Perhaps I may say a word about Amendment No. 222. As at present drafted, the Bill envisages that the ombudsman will act only in relation to individual complaints and only when the process is initiated by an individual complainant. Indeed, in the other place the Secretary of State confirmed that that was the intention.

The problem is this. The ombudsman is really the only person provided for in the Bill who will be able to investigate the impact of policing on individuals. But there are ways in which policing can have an impact on individuals which do not readily lend themselves to individual complaints. Certainly it may not always be easy to single out a specific police officer against whom a complaint is made. One example cited to me is the incident at Drumcree in 1998. Plastic bullets were fired at people in the crowd. No individuals were willing to single themselves out as making a complaint, and it was virtually impossible to identify a specific police officer who fired a specific bullet. Yet it may well call for someone who is empowered to investigate the incident and, since we are all agreed that we want to avoid an unnecessary inquiry, preferably without the necessity of establishing an inquiry.
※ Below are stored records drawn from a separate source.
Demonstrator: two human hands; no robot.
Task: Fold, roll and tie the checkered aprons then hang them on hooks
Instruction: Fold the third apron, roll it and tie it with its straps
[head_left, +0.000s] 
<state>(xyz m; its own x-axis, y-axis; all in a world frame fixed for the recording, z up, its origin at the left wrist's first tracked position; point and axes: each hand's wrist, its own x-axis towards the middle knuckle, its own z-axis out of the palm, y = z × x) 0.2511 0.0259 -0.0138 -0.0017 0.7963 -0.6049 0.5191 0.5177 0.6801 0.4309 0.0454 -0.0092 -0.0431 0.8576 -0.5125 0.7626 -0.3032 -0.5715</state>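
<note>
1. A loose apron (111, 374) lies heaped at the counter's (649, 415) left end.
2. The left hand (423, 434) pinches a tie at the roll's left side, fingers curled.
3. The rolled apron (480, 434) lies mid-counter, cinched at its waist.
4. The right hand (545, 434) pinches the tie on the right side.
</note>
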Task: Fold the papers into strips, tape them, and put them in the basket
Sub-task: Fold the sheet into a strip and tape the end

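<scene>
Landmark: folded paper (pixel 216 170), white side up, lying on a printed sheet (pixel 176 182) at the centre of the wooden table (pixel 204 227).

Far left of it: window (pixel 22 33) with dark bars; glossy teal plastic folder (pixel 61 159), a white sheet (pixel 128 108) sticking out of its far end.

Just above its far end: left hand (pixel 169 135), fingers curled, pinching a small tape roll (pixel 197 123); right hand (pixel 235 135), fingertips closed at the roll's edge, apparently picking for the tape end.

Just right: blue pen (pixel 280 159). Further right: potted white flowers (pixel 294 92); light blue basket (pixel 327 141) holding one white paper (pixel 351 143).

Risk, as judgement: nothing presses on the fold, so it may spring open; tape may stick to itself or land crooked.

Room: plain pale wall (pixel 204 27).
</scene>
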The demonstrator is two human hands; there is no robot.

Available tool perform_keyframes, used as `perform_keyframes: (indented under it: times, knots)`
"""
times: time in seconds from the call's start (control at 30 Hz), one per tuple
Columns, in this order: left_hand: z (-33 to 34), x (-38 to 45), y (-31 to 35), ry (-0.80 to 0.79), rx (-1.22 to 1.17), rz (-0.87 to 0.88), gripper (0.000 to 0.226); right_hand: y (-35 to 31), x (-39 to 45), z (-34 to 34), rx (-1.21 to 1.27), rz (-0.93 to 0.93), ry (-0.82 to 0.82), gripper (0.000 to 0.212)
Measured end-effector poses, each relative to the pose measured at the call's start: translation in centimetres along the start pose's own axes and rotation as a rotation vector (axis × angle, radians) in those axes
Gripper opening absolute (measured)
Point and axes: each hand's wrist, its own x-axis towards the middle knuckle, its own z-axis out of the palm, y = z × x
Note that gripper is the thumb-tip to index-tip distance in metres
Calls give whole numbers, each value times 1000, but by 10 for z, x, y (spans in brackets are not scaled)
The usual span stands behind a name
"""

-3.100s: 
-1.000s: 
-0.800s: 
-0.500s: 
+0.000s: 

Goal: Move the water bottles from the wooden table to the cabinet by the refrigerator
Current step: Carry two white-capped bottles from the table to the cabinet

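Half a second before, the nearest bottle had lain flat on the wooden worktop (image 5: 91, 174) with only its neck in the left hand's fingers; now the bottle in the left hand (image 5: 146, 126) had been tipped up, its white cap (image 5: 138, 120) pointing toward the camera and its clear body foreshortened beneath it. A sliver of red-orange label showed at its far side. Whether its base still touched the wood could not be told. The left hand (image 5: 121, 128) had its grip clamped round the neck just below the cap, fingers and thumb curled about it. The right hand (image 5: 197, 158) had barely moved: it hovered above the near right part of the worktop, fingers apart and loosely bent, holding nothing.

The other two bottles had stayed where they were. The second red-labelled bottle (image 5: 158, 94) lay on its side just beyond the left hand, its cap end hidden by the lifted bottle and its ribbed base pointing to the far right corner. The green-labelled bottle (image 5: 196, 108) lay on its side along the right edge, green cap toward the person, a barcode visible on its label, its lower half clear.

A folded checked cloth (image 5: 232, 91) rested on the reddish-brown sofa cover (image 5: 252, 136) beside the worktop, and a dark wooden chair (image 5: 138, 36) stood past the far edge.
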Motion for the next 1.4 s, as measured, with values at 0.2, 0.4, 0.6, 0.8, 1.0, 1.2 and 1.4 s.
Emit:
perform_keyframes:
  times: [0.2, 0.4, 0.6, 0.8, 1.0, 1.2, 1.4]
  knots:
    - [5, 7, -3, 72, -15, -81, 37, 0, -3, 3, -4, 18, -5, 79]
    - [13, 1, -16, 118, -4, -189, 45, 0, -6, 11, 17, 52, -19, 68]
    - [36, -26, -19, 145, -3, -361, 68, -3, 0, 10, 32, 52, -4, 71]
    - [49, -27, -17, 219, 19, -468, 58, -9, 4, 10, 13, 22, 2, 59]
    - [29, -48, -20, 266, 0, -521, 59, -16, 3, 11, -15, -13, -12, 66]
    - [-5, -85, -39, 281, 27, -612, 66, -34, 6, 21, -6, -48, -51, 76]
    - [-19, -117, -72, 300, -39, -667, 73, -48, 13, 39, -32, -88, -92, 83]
The clause says that the ombudsman may report on matters which come to his attention "under this part"—that means of the 1998 Act. Of course, we know that those are related to individual complaints. I am grateful for Amendment No. 222A, but, as I read it, it still confines any information which the ombudsman gives to matters arising from a complaint.

The Patten commission declared in its recommendation 38 that the ombudsman should take initiatives and not merely react to specific complaints received. So it is not clear why she is now denied that power. I must not look a gift horse in the mouth, and I must perhaps ignore old proverbs about Greeks bearing gifts. However, between now and Report stage I promise to look carefully at the half-way house where my noble and learned friend is meeting us and I shall not take this matter further this afternoon.

Amendment No. 223 is a probing amendment. Clause 61 imposes on the ombudsman an obligation to supply the board with necessary statistical information. The Human Rights Commission raised the question whether that exhausts all the useful information which he may give to the board. In paragraph 6.41 of the Patten report, it was recommended that he should compile data on trends and patterns, and that is no doubt what the provision addresses. But it goes on to say that he, should work with the police to address issues emerging from this [statistical] data". So there should be what the commission calls a "dynamic cooperative relationship".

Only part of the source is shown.